**TASK ITEM:** Reproduce the data in full, exactly as it appears.
[INPUT MATERIAL Boundary: Start]
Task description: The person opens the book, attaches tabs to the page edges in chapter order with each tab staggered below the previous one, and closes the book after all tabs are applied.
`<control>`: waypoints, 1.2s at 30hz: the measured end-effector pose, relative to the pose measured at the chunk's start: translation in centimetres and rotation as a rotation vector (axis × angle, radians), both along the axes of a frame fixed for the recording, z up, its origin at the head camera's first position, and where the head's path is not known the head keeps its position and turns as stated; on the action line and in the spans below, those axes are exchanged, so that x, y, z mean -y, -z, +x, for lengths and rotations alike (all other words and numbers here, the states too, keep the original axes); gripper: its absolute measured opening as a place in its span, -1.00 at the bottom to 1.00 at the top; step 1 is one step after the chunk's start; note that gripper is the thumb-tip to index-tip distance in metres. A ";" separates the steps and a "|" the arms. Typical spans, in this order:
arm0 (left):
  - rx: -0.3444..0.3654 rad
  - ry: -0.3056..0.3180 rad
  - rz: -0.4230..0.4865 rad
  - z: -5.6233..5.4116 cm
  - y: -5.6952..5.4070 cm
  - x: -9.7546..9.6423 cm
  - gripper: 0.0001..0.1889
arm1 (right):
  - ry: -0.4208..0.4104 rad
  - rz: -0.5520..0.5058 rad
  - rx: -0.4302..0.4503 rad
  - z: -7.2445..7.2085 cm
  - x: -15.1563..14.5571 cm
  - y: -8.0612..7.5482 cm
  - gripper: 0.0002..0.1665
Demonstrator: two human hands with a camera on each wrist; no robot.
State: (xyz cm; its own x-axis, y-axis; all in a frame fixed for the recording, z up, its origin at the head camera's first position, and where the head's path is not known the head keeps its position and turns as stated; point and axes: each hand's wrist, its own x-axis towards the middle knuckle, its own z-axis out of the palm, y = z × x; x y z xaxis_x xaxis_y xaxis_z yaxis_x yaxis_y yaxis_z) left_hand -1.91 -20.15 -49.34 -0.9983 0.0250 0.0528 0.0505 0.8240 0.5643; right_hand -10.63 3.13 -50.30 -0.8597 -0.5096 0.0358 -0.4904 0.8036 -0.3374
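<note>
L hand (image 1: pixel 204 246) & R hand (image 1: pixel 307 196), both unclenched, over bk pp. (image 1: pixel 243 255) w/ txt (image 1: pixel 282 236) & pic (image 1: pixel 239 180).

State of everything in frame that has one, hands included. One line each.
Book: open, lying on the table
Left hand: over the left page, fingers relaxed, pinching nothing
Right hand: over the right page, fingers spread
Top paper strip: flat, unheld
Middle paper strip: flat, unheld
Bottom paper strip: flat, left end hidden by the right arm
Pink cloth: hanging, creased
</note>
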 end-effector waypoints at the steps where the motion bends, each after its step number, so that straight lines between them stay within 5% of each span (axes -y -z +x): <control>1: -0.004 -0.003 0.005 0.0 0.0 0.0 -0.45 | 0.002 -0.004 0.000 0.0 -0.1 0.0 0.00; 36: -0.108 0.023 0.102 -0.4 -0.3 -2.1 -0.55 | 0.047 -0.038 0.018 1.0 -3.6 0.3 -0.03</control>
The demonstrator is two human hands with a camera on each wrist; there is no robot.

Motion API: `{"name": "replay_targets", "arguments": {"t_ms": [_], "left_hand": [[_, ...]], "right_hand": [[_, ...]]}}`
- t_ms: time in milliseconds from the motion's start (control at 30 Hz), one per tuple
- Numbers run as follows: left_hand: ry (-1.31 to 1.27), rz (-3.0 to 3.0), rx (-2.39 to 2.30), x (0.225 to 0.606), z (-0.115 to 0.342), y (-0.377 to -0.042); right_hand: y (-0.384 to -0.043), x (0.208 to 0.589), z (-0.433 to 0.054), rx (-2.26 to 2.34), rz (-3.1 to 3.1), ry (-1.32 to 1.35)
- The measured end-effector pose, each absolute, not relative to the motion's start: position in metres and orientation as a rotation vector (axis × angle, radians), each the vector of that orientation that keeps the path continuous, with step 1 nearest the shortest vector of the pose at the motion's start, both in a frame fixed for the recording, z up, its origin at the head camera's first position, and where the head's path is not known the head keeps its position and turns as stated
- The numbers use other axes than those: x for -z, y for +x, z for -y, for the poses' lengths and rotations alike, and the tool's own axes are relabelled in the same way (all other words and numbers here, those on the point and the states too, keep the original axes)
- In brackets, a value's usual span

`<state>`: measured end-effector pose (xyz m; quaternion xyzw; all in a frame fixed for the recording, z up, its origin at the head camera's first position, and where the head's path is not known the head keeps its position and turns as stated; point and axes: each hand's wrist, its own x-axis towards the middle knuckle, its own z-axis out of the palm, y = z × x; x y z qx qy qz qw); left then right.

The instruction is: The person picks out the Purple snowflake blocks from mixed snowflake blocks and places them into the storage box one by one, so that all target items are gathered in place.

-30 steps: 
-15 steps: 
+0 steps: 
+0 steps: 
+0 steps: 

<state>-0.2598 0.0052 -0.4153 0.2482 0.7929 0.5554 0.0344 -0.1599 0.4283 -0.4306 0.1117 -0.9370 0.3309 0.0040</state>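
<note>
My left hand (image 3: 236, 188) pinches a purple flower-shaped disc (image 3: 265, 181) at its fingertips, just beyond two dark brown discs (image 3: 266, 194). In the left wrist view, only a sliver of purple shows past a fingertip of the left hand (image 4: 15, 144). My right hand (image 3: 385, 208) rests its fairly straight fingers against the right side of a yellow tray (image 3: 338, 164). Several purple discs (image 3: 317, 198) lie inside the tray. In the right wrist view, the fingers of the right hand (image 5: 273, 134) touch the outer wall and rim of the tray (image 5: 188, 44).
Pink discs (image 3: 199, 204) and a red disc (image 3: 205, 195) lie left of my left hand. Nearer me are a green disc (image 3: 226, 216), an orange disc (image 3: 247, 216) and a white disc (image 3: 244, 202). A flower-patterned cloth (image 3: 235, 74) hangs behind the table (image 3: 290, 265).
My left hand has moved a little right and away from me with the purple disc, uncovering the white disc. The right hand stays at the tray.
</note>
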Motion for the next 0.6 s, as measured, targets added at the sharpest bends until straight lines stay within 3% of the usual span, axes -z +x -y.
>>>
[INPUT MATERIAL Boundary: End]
**PROBLEM SOLUTION:**
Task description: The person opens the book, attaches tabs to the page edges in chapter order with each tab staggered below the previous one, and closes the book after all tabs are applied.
`<control>`: waypoints, 1.2s at 30hz: the measured end-effector pose, relative to the pose measured at the chunk's start: translation in centimetres and rotation as a rotation vector (axis × angle, radians), both along the axes of a frame fixed for the recording, z up, its origin at the head camera's first position, and where the head's path is not known the head keeps its position and turns as stated; on the action line and in the spans below, those axes are exchanged, so that x, y, z mean -y, -z, +x, for lengths and rotations alike (all other words and numbers here, the states too, keep the original axes); gripper: its absolute measured opening as a place in its span, -1.00 at the bottom to 1.00 at the top; step 1 is one step after the chunk's start; note that gripper is the thumb-tip to index-tip distance in metres. A ";" separates the steps and a "|" the arms. Typical spans, in this order:
arm0 (left):
  - rx: -0.3444..0.3654 rad
  - ry: -0.3056..0.3180 rad
  - rz: -0.4230..0.4865 rad
  - z: -5.6233..5.4116 cm
  - y: -5.6952..5.4070 cm
  - x: -9.7546..9.6423 cm
  - gripper: 0.0001..0.1889
arm1 (right):
  - ry: -0.4208..0.4104 rad
  - rz: -0.5520..0.5058 rad
  - rx: -0.4302..0.4503 rad
  - z: -7.2445..7.2085 cm
  - x: -15.1563..14.5571 cm
  - y: -8.0612..7.5482 cm
  - gripper: 0.0002..0.1665
Demonstrator: two human hands with a camera on each wrist; no robot.
State: (xyz cm; its own x-axis, y-axis; all in a frame fixed for the recording, z up, its origin at the head camera's first position, and where the head's path is not known the head keeps its position and turns as stated; point and axes: each hand's wrist, its own x-axis towards the middle knuckle, its own z-axis out of the palm, y = z × x; x y z xaxis_x xaxis_y xaxis_z yaxis_x yaxis_y yaxis_z) left_hand -1.91 -20.15 -49.34 -0.9983 0.0250 0.0528 0.0505 0.8240 0.5643; right_hand -10.63 3.13 -50.30 -0.8597 -0.5096 0.0358 -0.4904 0.8036 -0.3374
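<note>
L hand (image 1: pixel 204 246) & R hand (image 1: pixel 307 196), both unclenched, over bk pp. (image 1: pixel 243 255) w/ txt (image 1: pixel 282 236) & pic (image 1: pixel 239 180).

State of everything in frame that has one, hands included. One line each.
Book: open, lying on the table
Left hand: over the left page, fingers relaxed, pinching nothing
Right hand: over the right page, fingers spread
Top paper strip: flat, unheld
Middle paper strip: flat, unheld
Bottom paper strip: flat, left end hidden by the right arm
Pink cloth: hanging, creased
</note>
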 end-effector waypoints at the steps where the motion bends, each after its step number, so that straight lines between them stay within 5% of each span (axes -y -z +x): <control>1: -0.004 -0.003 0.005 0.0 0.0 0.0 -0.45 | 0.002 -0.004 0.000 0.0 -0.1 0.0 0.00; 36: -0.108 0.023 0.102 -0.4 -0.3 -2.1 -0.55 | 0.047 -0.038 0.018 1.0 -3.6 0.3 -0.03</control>
The demonstrator is two human hands with a camera on each wrist; there is no robot.

Motion API: `{"name": "replay_targets", "arguments": {"t_ms": [_], "left_hand": [[_, ...]], "right_hand": [[_, ...]]}}`
- t_ms: time in milliseconds from the motion's start (control at 30 Hz), one per tuple
- Numbers run as follows: left_hand: ry (-1.31 to 1.27), rz (-3.0 to 3.0), rx (-2.39 to 2.30), x (0.225 to 0.606), z (-0.115 to 0.342), y (-0.377 to -0.042); right_hand: y (-0.384 to -0.043), x (0.208 to 0.589), z (-0.433 to 0.054), rx (-2.26 to 2.34), rz (-3.1 to 3.1), ry (-1.32 to 1.35)
- The measured end-effector pose, each absolute, not relative to the motion's start: position in metres and orientation as a rotation vector (axis × angle, radians), each the vector of that orientation that keeps the path continuous, with step 1 nearest the shortest vector of the pose at the motion's start, both in a frame fixed for the recording, z up, its origin at the head camera's first position, and where the head's path is not known the head keeps its position and turns as stated
- The numbers use other axes than those: x for -z, y for +x, z for -y, for the poses' lengths and rotations alike, and the tool's own axes are relabelled in the same way (all other words and numbers here, those on the point and the states too, keep the original axes)
- In brackets, a value's usual span

`<state>`: measured end-effector pose (xyz m; quaternion xyzw; all in a frame fixed for the recording, z up, its origin at the head camera's first position, and where the head's path is not known the head keeps its position and turns as stated; point and axes: each hand's wrist, its own x-axis towards the middle knuckle, its own z-axis out of the palm, y = z × x; x y z qx qy qz qw); left then right.

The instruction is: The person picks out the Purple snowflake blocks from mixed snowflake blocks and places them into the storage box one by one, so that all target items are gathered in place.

-30 steps: 
-15 steps: 
+0 steps: 
+0 steps: 
+0 steps: 

<state>-0.2598 0.0052 -0.4153 0.2482 0.7929 0.5554 0.0344 -0.1599 0.4283 -0.4306 0.1117 -0.9370 0.3309 0.0040</state>
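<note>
My left hand (image 3: 236, 188) pinches a purple flower-shaped disc (image 3: 265, 181) at its fingertips, just beyond two dark brown discs (image 3: 266, 194). In the left wrist view, only a sliver of purple shows past a fingertip of the left hand (image 4: 15, 144). My right hand (image 3: 385, 208) rests its fairly straight fingers against the right side of a yellow tray (image 3: 338, 164). Several purple discs (image 3: 317, 198) lie inside the tray. In the right wrist view, the fingers of the right hand (image 5: 273, 134) touch the outer wall and rim of the tray (image 5: 188, 44).
Pink discs (image 3: 199, 204) and a red disc (image 3: 205, 195) lie left of my left hand. Nearer me are a green disc (image 3: 226, 216), an orange disc (image 3: 247, 216) and a white disc (image 3: 244, 202). A flower-patterned cloth (image 3: 235, 74) hangs behind the table (image 3: 290, 265).
My left hand has moved a little right and away from me with the purple disc, uncovering the white disc. The right hand stays at the tray.
</note>
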Motion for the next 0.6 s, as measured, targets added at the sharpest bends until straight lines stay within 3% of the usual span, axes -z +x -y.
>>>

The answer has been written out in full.